Judge Sides with Feds on 2011 Seizure of Denver Bank

The U.S. District Court for the District of Columbia has sided with regulators in the decision to shutter a Denver bank in 2011.

District Judge Amy Berman Jackson on Tuesday issued a 40-page opinion on the case involving United Western Bank and the Office of the Comptroller of the Currency, which took over the case when it absorbed the Office of Thrift Supervision in 2011.

Executives of the $2 billion-asset bank have said since the night that the institution was seized in January 2011 that regulators acted in an arbitrary and capricious manner in closing the bank. They wanted the failure to be reversed.

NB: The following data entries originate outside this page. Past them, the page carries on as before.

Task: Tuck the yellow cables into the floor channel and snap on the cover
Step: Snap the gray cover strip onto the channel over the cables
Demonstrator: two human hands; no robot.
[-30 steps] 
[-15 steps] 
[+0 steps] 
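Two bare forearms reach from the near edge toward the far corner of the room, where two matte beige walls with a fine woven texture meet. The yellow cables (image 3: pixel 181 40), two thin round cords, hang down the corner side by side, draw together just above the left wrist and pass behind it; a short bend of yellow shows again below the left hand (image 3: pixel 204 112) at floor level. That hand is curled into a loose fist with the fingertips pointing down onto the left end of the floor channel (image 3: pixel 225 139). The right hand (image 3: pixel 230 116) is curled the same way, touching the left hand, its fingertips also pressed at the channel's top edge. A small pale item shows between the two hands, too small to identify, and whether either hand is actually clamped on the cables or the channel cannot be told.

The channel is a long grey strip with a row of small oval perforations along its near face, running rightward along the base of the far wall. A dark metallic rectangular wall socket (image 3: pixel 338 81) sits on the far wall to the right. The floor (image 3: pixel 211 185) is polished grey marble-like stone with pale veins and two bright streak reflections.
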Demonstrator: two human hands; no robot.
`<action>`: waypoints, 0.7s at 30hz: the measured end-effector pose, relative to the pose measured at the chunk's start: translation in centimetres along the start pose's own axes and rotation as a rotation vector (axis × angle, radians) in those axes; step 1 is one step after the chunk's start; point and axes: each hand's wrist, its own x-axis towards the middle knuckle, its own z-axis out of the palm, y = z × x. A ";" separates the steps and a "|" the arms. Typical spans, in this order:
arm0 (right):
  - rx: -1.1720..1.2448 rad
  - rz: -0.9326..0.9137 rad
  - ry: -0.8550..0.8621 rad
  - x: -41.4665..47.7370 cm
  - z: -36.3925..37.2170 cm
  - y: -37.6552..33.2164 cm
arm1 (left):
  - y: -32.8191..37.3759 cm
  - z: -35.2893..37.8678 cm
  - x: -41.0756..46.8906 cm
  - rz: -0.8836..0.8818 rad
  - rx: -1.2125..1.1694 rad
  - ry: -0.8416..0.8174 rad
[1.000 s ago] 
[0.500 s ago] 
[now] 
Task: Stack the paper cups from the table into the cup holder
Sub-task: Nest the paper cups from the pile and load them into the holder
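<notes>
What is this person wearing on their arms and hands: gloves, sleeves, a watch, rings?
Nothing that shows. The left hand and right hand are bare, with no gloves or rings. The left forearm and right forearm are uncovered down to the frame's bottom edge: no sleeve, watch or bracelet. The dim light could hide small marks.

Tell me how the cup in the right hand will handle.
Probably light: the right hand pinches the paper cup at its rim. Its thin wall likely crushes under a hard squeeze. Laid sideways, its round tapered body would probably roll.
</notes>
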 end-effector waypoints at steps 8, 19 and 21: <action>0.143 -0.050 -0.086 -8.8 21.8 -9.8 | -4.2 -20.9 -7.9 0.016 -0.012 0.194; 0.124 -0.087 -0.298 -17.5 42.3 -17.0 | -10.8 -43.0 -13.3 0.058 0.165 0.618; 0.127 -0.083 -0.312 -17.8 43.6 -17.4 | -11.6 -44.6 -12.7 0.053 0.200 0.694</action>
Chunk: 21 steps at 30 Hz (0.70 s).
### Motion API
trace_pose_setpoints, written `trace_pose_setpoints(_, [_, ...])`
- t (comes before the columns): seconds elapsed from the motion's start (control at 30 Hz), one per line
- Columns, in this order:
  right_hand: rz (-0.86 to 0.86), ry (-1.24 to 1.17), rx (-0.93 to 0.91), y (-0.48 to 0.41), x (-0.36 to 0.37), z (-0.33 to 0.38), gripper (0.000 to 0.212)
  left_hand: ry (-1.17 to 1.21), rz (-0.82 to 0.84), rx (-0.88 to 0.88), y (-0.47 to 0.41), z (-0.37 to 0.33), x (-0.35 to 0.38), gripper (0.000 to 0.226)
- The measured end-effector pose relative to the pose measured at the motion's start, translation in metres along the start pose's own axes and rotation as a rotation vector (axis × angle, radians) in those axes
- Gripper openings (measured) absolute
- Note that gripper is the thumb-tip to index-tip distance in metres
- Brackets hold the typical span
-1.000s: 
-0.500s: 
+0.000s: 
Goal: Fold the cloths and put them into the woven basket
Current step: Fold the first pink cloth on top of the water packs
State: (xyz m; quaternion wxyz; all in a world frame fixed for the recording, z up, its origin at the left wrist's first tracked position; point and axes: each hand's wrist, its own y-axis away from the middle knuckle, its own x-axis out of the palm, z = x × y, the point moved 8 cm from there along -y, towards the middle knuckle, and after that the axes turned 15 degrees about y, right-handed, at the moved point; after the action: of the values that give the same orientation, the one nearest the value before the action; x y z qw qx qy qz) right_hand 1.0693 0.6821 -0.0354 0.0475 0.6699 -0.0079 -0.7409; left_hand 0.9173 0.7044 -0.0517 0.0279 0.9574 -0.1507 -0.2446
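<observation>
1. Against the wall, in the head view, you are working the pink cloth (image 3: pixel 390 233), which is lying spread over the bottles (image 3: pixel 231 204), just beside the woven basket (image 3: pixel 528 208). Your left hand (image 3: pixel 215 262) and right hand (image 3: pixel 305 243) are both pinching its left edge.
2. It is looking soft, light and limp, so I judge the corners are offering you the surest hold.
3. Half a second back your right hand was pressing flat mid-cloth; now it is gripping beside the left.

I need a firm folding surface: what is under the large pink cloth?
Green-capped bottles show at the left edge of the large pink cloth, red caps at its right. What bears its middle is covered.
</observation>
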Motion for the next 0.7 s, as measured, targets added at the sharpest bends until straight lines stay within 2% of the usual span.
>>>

Since the bank's assets and deposits are now held by First Citizens BancShares (FCNCA) in Raleigh, N.C., some sort of settlement was the perceived outcome had Jackson sided with the bank.

The OCC and the bank executives have been awaiting the judge's decision since June.

United Western argued that the OTS and the Federal Deposit Insurance Corp. had begun discussing the bank's failure in June 2010, when the bank stressed but not undercapitalized.

United Western had problems with a book of private-label mortgage-backed securities, but regulators also had concerns with a deposit structure that was largely comprised of relationships with companies such as clearing services firms and trust companies. The bank's management had argued that regulators had long been fine with the relationship, but had unceremoniously changed their minds.

United Western's executives also claimed that they had $200 million of capital commitments in the days prior to the bank's failure, but regulators were unmoved.

Jackson, however, said in her ruling that the bank failed to show the OTS's decision was arbitrary or capricious in denying its motion.

"After one strips away all of the hyperbole about the agency's 'sudden' change of heart, the Bank's fundamental grievance is that if only the agency had just given it a little more time, it would have been able to come up with the necessary capital to save the day," she wrote. "Maybe."

Jackson also wrote in her opinion that the recapitalization plan was dependent on unlikely regulatory changes and that potential investors had numerous contingencies. The officers and directors were serious in their efforts, she says.

"Whether the court accepts the bank's assessment of its prospects wholeheartedly or with reservations is beside the point," Jackson writes. "The Court cannot find that the agency's decision was unreasonable under all of the circumstances at the time it was made, or that it was not supported by the administrative record."

The OCC did not immediately respond to a call. The bank executives are disappointed and evaluating the advisability of an appeal, said Samuel J. Buffone, a partner at BuckleySandler. Buffone also said in a statement that the court often sides with the regulators, but the "OTS's misuse of its powers to seize a viable financial institution is not entitled to deference."

"It is important that bank regulators be more careful than the OTS was in this case in exercising their vast powers to seize a bank from its shareholders," Buffone wrote in an email. "Given the court's expansive view of the deference required by current law, it may be time for Congress to reconsider the current legal standard, as interpreted by the courts, which gives broad powers to bank regulators to seize a bank with no meaningful opportunity for judicial review."